### Task statement
You are to retype all of the data exactly as it appears.

### Data extract
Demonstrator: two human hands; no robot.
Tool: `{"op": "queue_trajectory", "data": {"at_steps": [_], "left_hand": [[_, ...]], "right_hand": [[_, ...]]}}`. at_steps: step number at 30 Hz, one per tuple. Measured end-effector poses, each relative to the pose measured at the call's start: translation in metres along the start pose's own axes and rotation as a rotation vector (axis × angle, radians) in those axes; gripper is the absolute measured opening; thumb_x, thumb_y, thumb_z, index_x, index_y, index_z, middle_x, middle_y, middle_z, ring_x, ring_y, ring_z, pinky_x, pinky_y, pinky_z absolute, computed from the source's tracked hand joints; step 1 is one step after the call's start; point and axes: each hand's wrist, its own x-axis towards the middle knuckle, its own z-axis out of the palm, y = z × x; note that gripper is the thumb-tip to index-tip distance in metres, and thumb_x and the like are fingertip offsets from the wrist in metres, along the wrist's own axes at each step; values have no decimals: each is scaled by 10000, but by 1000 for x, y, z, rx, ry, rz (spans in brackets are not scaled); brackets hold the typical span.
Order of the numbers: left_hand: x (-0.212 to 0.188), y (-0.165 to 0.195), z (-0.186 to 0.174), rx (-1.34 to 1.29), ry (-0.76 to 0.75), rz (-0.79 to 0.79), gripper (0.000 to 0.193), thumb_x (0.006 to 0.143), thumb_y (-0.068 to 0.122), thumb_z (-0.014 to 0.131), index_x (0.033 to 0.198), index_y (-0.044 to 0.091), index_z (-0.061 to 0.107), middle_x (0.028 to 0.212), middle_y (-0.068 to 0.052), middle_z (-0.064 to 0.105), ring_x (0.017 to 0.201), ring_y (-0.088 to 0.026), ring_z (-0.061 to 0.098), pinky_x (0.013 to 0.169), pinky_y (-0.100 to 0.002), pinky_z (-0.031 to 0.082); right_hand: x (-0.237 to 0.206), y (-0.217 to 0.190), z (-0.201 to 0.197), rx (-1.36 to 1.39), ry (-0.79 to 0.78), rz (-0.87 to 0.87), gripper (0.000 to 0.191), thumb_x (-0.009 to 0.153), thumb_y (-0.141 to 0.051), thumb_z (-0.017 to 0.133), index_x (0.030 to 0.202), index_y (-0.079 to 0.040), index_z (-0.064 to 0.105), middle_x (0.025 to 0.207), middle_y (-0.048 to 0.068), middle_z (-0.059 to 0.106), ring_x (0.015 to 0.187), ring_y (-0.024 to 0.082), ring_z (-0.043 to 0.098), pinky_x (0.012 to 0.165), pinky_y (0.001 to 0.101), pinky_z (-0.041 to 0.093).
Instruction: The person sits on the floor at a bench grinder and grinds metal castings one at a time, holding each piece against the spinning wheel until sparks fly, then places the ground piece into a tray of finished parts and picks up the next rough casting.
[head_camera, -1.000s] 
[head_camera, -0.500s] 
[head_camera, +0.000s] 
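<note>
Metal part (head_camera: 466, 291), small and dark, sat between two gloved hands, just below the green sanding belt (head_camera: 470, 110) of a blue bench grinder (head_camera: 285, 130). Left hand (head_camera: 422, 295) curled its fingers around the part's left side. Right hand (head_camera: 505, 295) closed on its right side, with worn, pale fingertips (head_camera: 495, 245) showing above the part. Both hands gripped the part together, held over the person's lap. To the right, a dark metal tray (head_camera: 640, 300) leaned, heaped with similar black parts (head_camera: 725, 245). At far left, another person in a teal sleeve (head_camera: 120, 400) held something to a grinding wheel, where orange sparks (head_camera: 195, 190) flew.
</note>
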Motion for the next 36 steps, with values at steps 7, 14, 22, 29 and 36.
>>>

### Solved exercise
Demonstrator: two human hands; no robot.
Tool: `{"op": "queue_trajectory", "data": {"at_steps": [_], "left_hand": [[_, ...]], "right_hand": [[_, ...]]}}`. at_steps: step number at 30 Hz, one per tuple. Measured end-effector poses, each relative to the pose measured at the call's start: translation in metres along the start pose's own axes and rotation as a rotation vector (axis × angle, radians) in those axes; gripper is the absolute measured opening; thumb_x, thumb_y, thumb_z, index_x, index_y, index_z, middle_x, middle_y, middle_z, ring_x, ring_y, ring_z, pinky_x, pinky_y, pinky_z absolute, computed from the source's tracked hand joints; step 1 is one step after the call's start; point and axes: each hand's wrist, its own x-axis towards the middle knuckle, its own z-axis out of the palm, y = z × x; note that gripper is the thumb-tip to index-tip distance in metres, and thumb_x and the like are fingertip offsets from the wrist in metres, along the wrist's own axes at each step; values have no decimals: each is scaled by 10000, but by 1000 for x, y, z, rx, ry, rz (spans in brackets are not scaled); brackets hold the typical span.
Order of the numbers: left_hand: x (-0.212 to 0.188), y (-0.165 to 0.195), z (-0.186 to 0.174), rx (-1.34 to 1.29), ry (-0.76 to 0.75), rz (-0.79 to 0.79), gripper (0.000 to 0.193), thumb_x (0.006 to 0.143), thumb_y (-0.068 to 0.122), thumb_z (-0.014 to 0.131), index_x (0.033 to 0.198), index_y (-0.044 to 0.091), index_z (-0.061 to 0.107), middle_x (0.028 to 0.212), middle_y (-0.068 to 0.052), middle_z (-0.064 to 0.105), ring_x (0.017 to 0.201), ring_y (-0.088 to 0.026), ring_z (-0.061 to 0.098), pinky_x (0.013 to 0.169), pinky_y (-0.100 to 0.002), pinky_z (-0.031 to 0.082); right_hand: x (-0.237 to 0.206), y (-0.217 to 0.190), z (-0.201 to 0.197), rx (-1.36 to 1.39), ry (-0.79 to 0.78), rz (-0.87 to 0.87), gripper (0.000 to 0.191), thumb_x (-0.009 to 0.153), thumb_y (-0.141 to 0.051), thumb_z (-0.017 to 0.133), index_x (0.030 to 0.202), index_y (-0.079 to 0.040), index_z (-0.064 to 0.105), middle_x (0.025 to 0.207), middle_y (-0.048 to 0.068), middle_z (-0.059 to 0.106), ring_x (0.015 to 0.187), ring_y (-0.024 to 0.082), ring_z (-0.043 to 0.098), pinky_x (0.012 to 0.165), pinky_y (0.001 to 0.101), pinky_z (-0.041 to 0.093).
Instruction: The person sits on the floor at a bench grinder and grinds metal castings one at a time, holding each piece against the spinning wheel until sparks fly, then places the ground piece into a tray of finished parts and picks up the next rough casting.
[head_camera, -1.000s] 
[head_camera, -0.500s] 
[head_camera, +0.000s] 
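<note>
Metal part (head_camera: 466, 291), small and dark, sat between two gloved hands, just below the green sanding belt (head_camera: 470, 110) of a blue bench grinder (head_camera: 285, 130). Left hand (head_camera: 422, 295) curled its fingers around the part's left side. Right hand (head_camera: 505, 295) closed on its right side, with worn, pale fingertips (head_camera: 495, 245) showing above the part. Both hands gripped the part together, held over the person's lap. To the right, a dark metal tray (head_camera: 640, 300) leaned, heaped with similar black parts (head_camera: 725, 245). At far left, another person in a teal sleeve (head_camera: 120, 400) held something to a grinding wheel, where orange sparks (head_camera: 195, 190) flew.
</note>
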Motion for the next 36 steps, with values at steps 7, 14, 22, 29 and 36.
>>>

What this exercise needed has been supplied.